→ **TASK**
Collect all lines from the records below that include the word "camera".

DATA SECTION Block Start

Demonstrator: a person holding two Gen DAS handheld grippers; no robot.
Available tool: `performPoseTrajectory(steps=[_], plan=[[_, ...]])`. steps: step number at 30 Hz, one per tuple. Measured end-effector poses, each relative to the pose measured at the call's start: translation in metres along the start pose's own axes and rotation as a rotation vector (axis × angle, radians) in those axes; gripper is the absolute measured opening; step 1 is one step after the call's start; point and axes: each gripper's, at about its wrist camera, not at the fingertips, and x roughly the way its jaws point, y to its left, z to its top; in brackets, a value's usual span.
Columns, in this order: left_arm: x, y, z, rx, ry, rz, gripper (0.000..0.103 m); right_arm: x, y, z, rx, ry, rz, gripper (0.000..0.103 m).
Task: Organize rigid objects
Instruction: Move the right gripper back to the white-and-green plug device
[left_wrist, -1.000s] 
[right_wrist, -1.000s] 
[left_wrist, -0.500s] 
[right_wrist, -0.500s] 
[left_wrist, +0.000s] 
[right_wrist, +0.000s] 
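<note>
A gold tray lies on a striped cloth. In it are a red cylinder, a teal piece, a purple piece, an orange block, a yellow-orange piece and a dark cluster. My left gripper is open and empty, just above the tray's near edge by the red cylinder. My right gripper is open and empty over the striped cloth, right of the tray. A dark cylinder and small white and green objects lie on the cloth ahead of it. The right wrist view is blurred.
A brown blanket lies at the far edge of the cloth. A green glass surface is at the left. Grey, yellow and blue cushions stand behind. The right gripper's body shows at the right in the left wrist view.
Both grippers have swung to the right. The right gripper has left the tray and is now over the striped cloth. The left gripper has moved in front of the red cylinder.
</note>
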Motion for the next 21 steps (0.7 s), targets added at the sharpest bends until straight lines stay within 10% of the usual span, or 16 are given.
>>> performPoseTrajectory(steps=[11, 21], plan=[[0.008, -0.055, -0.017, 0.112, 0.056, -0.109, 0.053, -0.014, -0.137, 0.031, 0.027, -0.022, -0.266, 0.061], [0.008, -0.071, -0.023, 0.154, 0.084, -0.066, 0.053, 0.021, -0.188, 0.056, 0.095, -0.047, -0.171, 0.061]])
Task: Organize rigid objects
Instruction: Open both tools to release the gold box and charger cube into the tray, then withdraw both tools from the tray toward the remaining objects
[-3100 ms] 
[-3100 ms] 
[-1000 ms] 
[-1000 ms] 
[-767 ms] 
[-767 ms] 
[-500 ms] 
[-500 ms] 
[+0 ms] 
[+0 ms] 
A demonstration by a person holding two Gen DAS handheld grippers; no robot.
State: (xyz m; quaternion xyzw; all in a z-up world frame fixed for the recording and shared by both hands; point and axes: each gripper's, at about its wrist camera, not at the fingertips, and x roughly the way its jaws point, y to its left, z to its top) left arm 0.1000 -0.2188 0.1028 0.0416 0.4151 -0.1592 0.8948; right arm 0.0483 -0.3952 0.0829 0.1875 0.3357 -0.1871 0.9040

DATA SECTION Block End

→ **SOLUTION TO THIS PROBLEM**
Available tool: `performPoseTrajectory(steps=[_], plan=[[_, ...]])`. steps: step number at 30 Hz, one per tuple. Measured end-effector poses, each relative to the pose measured at the call's start: translation in metres along the start pose's own axes and rotation as a rotation vector (axis × angle, radians) in those axes; gripper is the absolute measured opening; step 1 is one step after the call's start; point and axes: each gripper's, at about its wrist camera, not at the fingertips, and x roughly the way its jaws point, y to its left, z to its top; in brackets, a value's usual span.
State: (xyz m; quaternion xyzw; all in a z-up world frame fixed for the recording and shared by both hands; point and axes: each gripper's, at about its wrist camera, not at the fingertips, and x roughly the way its jaws point, y to its left, z to its top) left arm 0.1000 -0.2188 0.1028 0.0416 0.4151 -0.1592 0.8948; right arm 0.0483 -0.3952 0.0829 0.1875 0.3357 -0.1871 0.9040

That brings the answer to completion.